* WORK ORDER
Print out the data below with every line intact.

* SUPPLIED DATA
* * * * * * * * *
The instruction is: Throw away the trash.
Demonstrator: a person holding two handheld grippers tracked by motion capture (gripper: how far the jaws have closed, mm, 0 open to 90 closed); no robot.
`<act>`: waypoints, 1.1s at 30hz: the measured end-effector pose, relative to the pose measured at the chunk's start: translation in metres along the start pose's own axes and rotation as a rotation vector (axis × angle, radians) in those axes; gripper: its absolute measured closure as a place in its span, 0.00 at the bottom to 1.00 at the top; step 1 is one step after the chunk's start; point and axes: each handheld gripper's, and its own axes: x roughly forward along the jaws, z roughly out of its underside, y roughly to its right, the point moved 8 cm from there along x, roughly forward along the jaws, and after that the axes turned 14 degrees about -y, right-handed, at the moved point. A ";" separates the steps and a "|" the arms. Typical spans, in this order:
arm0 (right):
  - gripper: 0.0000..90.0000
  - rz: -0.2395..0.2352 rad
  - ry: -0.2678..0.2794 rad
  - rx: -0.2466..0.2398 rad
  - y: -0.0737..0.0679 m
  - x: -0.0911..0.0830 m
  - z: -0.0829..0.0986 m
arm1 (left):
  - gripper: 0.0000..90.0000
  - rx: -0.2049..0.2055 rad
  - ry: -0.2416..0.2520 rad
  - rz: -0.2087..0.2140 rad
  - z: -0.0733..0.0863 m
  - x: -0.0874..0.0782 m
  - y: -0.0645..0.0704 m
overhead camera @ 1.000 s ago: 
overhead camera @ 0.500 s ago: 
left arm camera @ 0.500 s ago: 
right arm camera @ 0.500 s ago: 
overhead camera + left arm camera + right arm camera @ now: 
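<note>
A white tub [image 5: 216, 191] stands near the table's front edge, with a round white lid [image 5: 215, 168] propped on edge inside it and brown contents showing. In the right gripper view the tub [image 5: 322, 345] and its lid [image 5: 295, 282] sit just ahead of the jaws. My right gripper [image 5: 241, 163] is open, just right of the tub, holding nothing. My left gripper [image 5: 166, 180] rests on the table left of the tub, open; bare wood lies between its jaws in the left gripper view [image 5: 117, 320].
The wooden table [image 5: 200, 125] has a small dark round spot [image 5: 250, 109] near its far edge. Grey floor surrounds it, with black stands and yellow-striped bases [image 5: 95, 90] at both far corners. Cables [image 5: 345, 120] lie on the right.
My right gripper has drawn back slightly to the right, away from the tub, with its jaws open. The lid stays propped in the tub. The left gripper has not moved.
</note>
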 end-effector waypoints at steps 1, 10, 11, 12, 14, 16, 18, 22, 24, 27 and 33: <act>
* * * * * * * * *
* TASK RESPONSE
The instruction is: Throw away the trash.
Demonstrator: a person holding two handheld grippers tracked by motion capture (gripper: how far the jaws have closed, mm, 0 open to 90 closed); no robot.
`<act>`: waypoints, 1.1s at 30hz: the measured end-effector pose, relative to the pose measured at the chunk's start: translation in metres along the start pose's own axes and rotation as a rotation vector (axis × angle, radians) in those axes; gripper: its absolute measured closure as a place in its span, 0.00 at the bottom to 1.00 at the top; step 1 is one step after the chunk's start; point and axes: each handheld gripper's, and its own axes: x roughly forward along the jaws, z roughly out of its underside, y roughly to its right, the point moved 8 cm from there along x, roughly forward along the jaws, and after that the axes turned 14 degrees about -y, right-handed, at the moved point. A ";" separates the steps and a "|" the arms. Typical spans, in this order:
arm0 (right):
  - gripper: 0.0000..90.0000
  - rz: -0.2395..0.2352 rad
  - ry: -0.2678..0.2794 rad
  - rx: -0.2466..0.2398 rad
  - y: -0.0737..0.0679 m
  - x: -0.0911..0.0830 m
  - z: -0.0829..0.0986 m
arm1 (left):
  - gripper: 0.0000..90.0000
  - rx: -0.2049..0.2055 rad
  - ry: -0.2416..0.2520 rad
  - rz: -0.2087..0.2140 rad
  - z: -0.0733..0.0863 m
  - x: -0.0874..0.0782 m
  - y: -0.0645..0.0704 m
overhead camera @ 1.000 s ago: 
overhead camera @ 0.500 s ago: 
left arm camera @ 0.500 s ago: 
right arm camera @ 0.500 s ago: 
overhead camera + left arm camera + right arm camera @ now: 
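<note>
A white tub [image 5: 216, 191] stands near the table's front edge, with a round white lid [image 5: 215, 168] propped on edge inside it and brown contents showing. In the right gripper view the tub [image 5: 322, 345] and its lid [image 5: 295, 282] sit just ahead of the jaws. My right gripper [image 5: 241, 163] is open, just right of the tub, holding nothing. My left gripper [image 5: 166, 180] rests on the table left of the tub, open; bare wood lies between its jaws in the left gripper view [image 5: 117, 320].
The wooden table [image 5: 200, 125] has a small dark round spot [image 5: 250, 109] near its far edge. Grey floor surrounds it, with black stands and yellow-striped bases [image 5: 95, 90] at both far corners. Cables [image 5: 345, 120] lie on the right.
My right gripper has drawn back slightly to the right, away from the tub, with its jaws open. The lid stays propped in the tub. The left gripper has not moved.
</note>
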 end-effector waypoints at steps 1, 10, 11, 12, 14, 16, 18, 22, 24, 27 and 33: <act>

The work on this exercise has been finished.